> **ASSIGNMENT**: Output each line of the data word for word, from the first through the line that holds "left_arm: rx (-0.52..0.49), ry", and leave off whatever follows.

> **DATASET SECTION**:

--- START ---

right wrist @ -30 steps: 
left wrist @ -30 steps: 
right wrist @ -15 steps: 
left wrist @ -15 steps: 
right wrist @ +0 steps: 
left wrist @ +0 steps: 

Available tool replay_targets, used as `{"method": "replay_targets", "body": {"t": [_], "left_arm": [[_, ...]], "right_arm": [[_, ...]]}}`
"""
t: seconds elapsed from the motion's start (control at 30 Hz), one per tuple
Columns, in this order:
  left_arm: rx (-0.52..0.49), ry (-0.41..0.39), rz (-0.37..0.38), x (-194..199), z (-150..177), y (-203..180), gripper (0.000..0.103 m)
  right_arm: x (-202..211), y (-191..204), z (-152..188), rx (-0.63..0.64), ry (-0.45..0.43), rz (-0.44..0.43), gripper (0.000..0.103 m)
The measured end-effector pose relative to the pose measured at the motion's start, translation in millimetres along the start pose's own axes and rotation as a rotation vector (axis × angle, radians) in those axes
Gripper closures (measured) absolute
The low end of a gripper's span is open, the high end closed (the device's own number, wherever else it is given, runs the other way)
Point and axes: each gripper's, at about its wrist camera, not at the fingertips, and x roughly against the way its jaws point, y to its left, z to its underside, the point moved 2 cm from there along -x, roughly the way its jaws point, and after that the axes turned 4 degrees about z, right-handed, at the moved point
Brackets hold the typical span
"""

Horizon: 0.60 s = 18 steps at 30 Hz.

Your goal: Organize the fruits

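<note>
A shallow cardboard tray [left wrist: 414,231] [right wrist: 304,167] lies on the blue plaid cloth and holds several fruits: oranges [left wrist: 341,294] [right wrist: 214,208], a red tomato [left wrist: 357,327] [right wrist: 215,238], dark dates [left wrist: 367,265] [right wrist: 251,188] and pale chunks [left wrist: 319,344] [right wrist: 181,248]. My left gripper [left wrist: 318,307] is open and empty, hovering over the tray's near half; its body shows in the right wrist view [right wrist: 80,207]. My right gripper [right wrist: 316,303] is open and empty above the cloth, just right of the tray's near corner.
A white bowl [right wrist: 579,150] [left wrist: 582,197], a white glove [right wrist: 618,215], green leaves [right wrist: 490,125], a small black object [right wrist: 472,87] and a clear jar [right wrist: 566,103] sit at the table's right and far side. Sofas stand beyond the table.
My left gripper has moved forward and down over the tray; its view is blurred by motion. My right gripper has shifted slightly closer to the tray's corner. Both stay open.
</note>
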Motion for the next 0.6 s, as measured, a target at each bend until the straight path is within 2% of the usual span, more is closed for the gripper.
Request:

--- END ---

> **SOLUTION FOR THIS EXERCISE**:
right wrist @ -30 steps: 
left wrist @ -30 steps: 
right wrist @ -15 steps: 
left wrist @ -15 steps: 
right wrist @ +0 steps: 
left wrist @ +0 steps: 

Available tool replay_targets, used as `{"method": "replay_targets", "body": {"t": [_], "left_arm": [[_, ...]], "right_arm": [[_, ...]]}}`
"""
t: seconds elapsed from the motion's start (control at 30 Hz), one per tuple
Columns, in this order:
  left_arm: rx (-0.52..0.49), ry (-0.41..0.39), rz (-0.37..0.38), x (-194..199), z (-150..177), y (-203..180), gripper (0.000..0.103 m)

The exercise has been completed.